** Opening Dataset extract block **

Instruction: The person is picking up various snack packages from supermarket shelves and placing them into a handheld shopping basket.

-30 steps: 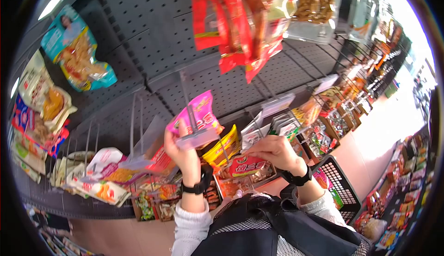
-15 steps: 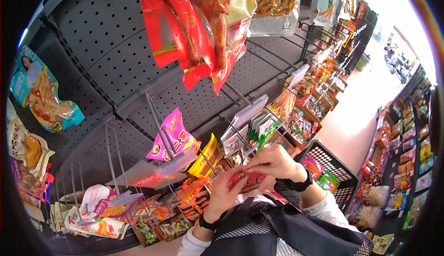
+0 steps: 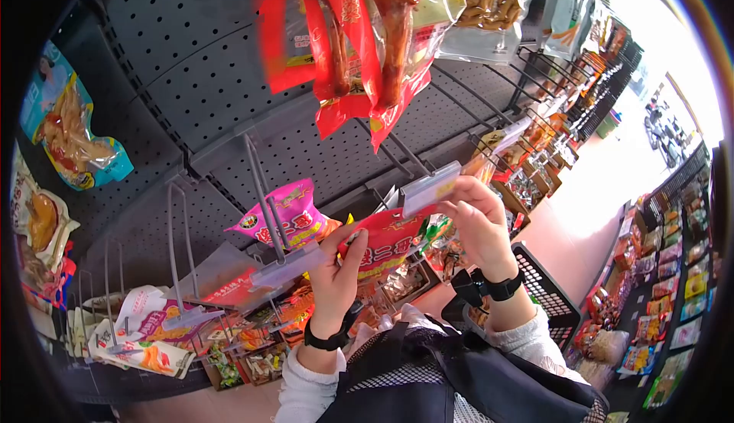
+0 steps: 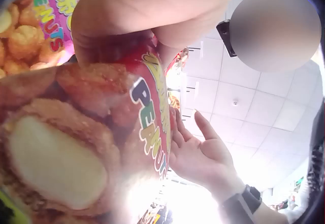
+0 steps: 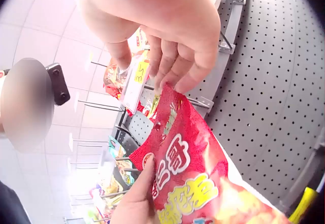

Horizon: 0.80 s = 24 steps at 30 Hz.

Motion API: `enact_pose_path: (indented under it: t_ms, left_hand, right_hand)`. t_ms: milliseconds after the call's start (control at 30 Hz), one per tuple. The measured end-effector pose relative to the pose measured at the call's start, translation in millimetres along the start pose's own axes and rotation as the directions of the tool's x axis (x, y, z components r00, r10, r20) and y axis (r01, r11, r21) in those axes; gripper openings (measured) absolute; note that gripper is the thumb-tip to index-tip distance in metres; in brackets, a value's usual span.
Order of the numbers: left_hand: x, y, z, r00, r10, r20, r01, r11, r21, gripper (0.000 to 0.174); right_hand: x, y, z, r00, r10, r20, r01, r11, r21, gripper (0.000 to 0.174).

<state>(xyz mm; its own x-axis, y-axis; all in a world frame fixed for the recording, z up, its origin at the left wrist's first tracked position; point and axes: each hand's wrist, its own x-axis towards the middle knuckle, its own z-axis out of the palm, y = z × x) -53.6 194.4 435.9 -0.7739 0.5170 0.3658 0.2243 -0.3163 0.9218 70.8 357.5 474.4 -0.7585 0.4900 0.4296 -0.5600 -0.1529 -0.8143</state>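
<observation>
My left hand [image 3: 336, 274] grips a red bag of coated peanuts [image 3: 386, 243] by its left side, thumb across the front. In the left wrist view the bag's printed nut picture [image 4: 56, 158] fills the lower left. At the right, my right hand [image 3: 482, 224] is raised beside a clear price-tag holder [image 3: 430, 188] on a hook. The right wrist view shows its thumb and fingers apart, fingertips right at the bag's top corner and the yellow-marked tag [image 5: 140, 73] seen between them. A pink peanut bag [image 3: 283, 217] hangs on the hook to the left.
Red meat packs [image 3: 367, 41] hang overhead in front of the dark pegboard [image 3: 206, 56]. Metal hooks with another tag holder [image 3: 287, 266] jut out at the left. A black basket [image 3: 547, 289] stands low at the right, by an aisle of stocked shelves [image 3: 673, 262].
My left hand has left the pink bag's hook and taken hold of the red bag. The bag has risen toward the right hook; my right hand has moved from it up to the tag holder.
</observation>
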Motion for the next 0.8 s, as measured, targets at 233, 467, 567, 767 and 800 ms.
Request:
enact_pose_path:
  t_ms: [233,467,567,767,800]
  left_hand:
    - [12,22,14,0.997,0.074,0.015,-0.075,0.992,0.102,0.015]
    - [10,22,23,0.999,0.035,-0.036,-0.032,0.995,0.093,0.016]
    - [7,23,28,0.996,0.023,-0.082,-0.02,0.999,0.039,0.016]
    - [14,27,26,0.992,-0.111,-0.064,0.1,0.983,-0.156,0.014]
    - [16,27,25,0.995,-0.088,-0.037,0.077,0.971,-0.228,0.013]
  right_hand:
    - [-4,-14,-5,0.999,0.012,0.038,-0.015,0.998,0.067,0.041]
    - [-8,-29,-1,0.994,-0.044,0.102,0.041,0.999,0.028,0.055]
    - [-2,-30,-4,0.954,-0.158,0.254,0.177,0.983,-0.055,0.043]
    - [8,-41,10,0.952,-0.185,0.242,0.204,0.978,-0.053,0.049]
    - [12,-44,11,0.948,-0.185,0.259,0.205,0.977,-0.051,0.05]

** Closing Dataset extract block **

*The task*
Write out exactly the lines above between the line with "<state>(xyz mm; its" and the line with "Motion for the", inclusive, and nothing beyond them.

*Task result*
<state>(xyz mm; its own x-axis, y-axis; all in a world frame fixed for the recording, z up, its origin at the left wrist's first tracked position; point and axes: each hand's wrist, its own x-axis towards the middle knuckle, its own z-axis out of the palm, y = z × x) -53.6 194.4 435.9 -0.7739 0.5170 0.3658 0.2243 -0.3163 0.9218 70.8 357.5 474.4 -0.7585 0.4900 0.4296 -0.5600 -0.1529 -0.8143</state>
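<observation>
My left hand [image 3: 336, 274] grips a red bag of coated peanuts [image 3: 386, 243] by its left side, thumb across the front. In the left wrist view the bag's printed nut picture [image 4: 56, 158] fills the lower left. At the right, my right hand [image 3: 482, 224] is raised beside a clear price-tag holder [image 3: 430, 188] on a hook. The right wrist view shows its thumb and fingers apart, fingertips right at the bag's top corner and the yellow-marked tag [image 5: 140, 73] seen between them. A pink peanut bag [image 3: 283, 217] hangs on the hook to the left.
Red meat packs [image 3: 367, 41] hang overhead in front of the dark pegboard [image 3: 206, 56]. Metal hooks with another tag holder [image 3: 287, 266] jut out at the left. A black basket [image 3: 547, 289] stands low at the right, by an aisle of stocked shelves [image 3: 673, 262].
My left hand has left the pink bag's hook and taken hold of the red bag. The bag has risen toward the right hook; my right hand has moved from it up to the tag holder.
</observation>
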Motion for the next 0.8 s, as measured, targets at 233, 467, 567, 767 and 800 ms.

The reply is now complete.